"shailendra" ha scritto nel messaggio news:stqurj$tk$1...@gioia.aioe.org...
>
>Io sono nella via di mezzo. Rilevo i ratei di competenza della 14° e
delle ferie, mentre vado per cassa per quanto riguarda l'Inail (anche
perchè spesso, per ditte, magari società o imprese familiari, com uno o
pochi dipendenti, il costo relativo ai titolari/soci è più alto si
>quello relativo ai dipendenti)
incollo l'articolo linkato in precedenza:
Regime semplificato per cassa: la deducibilità del premio INAIL
Autore: Pasquale Pirone
Domanda – Per chi agisce nel regime semplificato per cassa, il premio INAIL
del titolare dell'attività economica va dedotto per competenza in base a
quanto stabilisce il TUIR art. 95 o comunque secondo il principio “di cassa”
e, quindi integralmente nel periodo d’imposta in cui è versato?
Risposta – Il regime semplificato per cassa, introdotto a decorrere dal 1°
gennaio 2017, prevede che il reddito dell’impresa sia determinato come
differenza tra ricavi “percepiti” nel periodo d’imposta e “spese sostenute”

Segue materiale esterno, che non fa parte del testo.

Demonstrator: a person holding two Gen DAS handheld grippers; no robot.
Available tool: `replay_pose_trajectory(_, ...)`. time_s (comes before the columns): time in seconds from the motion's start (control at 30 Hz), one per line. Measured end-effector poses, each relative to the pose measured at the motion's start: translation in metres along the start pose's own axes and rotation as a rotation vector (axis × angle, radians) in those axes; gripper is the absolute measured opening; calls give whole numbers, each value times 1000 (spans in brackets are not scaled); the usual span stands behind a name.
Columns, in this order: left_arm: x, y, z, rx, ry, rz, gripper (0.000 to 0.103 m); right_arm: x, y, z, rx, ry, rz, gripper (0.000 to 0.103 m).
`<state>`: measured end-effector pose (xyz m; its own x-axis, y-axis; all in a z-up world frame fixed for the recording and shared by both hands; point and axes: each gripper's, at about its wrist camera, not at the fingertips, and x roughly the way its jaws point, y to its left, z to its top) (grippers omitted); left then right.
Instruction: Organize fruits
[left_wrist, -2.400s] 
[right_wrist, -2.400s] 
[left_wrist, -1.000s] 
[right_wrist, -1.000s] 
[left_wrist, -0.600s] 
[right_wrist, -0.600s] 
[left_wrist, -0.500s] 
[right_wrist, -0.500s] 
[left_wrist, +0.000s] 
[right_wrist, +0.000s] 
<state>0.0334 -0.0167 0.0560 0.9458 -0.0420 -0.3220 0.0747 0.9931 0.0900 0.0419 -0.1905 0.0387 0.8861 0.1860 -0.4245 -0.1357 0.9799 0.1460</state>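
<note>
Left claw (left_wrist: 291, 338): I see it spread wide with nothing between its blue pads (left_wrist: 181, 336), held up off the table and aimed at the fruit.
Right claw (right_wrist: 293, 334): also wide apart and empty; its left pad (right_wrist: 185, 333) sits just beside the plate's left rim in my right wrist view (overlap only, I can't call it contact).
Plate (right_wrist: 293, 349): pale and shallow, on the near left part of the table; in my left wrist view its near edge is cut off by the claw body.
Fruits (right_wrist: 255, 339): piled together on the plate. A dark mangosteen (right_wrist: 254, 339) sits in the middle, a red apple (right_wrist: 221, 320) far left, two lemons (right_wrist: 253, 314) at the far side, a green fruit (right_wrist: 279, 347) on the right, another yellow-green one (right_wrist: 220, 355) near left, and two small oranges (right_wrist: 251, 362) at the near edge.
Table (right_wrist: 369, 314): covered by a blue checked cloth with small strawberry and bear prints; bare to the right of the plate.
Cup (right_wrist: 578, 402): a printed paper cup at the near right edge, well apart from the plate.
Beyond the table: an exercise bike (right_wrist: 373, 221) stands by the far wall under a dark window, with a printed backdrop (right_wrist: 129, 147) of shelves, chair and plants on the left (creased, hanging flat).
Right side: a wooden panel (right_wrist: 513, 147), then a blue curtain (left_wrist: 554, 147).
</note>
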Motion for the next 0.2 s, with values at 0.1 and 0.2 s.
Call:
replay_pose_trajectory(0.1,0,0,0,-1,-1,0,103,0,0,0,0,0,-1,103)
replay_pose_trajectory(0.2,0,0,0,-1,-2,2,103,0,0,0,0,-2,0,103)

nello stesso periodo. In realtà è più giusto parlare di un criterio di
determinazione del reddito improntato su un principio misto
“cassa-competenza”.
Infatti, la normativa prevede che, comunque, continuano a seguire il
criterio di competenza i seguenti componenti positivi di reddito: a) ricavi
da assegnazione dei beni ai soci o destinazione degli stessi a finalità
estranee all’esercizio dell’impresa (art. 57 del TUIR); b) proventi
derivanti da immobili che non costituiscono beni strumentali per l’esercizio
dell’impresa né beni alla cui produzione o al cui scambio è diretta l’attività
dell’impresa (cd. immobili patrimoniali) (art. 90 del TUIR); c) plusvalenze
e sopravvenienze attive (artt. 86 e 88 del TUIR); d) redditi determinati
forfettariamente per le attività di allevamento di animali oltre il limite
di cui alla lettera b) del comma 2 dell’articolo 32 del TUIR (art. 56, comma
5, del TUIR).
Continuano, inoltre, a soggiacere alle ordinarie regole fissate dal TUIR, i
seguenti componenti negativi di reddito: a) minusvalenze e sopravvenienze
passive (art. 101 del TUIR); b) quote di ammortamento di beni materiali,
anche ad uso promiscuo, e immateriali e canoni di leasing (artt. 64, comma
2, 102 e 103 del TUIR); c) perdite di beni strumentali e perdite su crediti
(art. 101 del TUIR); d) accantonamenti di quiescenza e previdenza (art. 105
del TUIR); e) spese per prestazioni di lavoro (art. 95 del TUIR); f) oneri
di utilità sociale (art. 100 del TUIR); g) spese relative a più esercizi
(art. 108 del TUIR); h) oneri fiscali e contributivi (art. 99, commi 1 e 3,
del TUIR); i) interessi di mora (art. 109, comma 7, del TUIR).
Il premio INAIL è un onere contributivo e, quindi, in base a quanto appena
detto, ai fini della sua deducibilità nel regime semplificato per cassa,
valgono le ordinare regole del TUIR ed in particolare previste dall’art. 99
commi 1 e 3 TUIR (e non, come indicato dal lettore, dall’art. 95), Al comma
1 del citato articolo si legge che “Le imposte sui redditi e quelle per le
quali e' prevista la rivalsa, anche facoltativa, non sono ammesse in
deduzione. Le altre imposte sono deducibili nell'esercizio in cui avviene il
pagamento”. Al successivo comma 3 è sancito che “I contributi ad
associazioni sindacali e di categoria sono deducibili nell'esercizio in cui
sono corrisposti, se e nella misura in cui sono dovuti, in base a formale
deliberazione dell'associazione”.
In altre parole, gli oneri contributivi (e quindi, anche il premio INAIL)
restano deducibili secondo il principio di cassa e, dunque, integralmente
nell’esercizio in cui sono “versati”.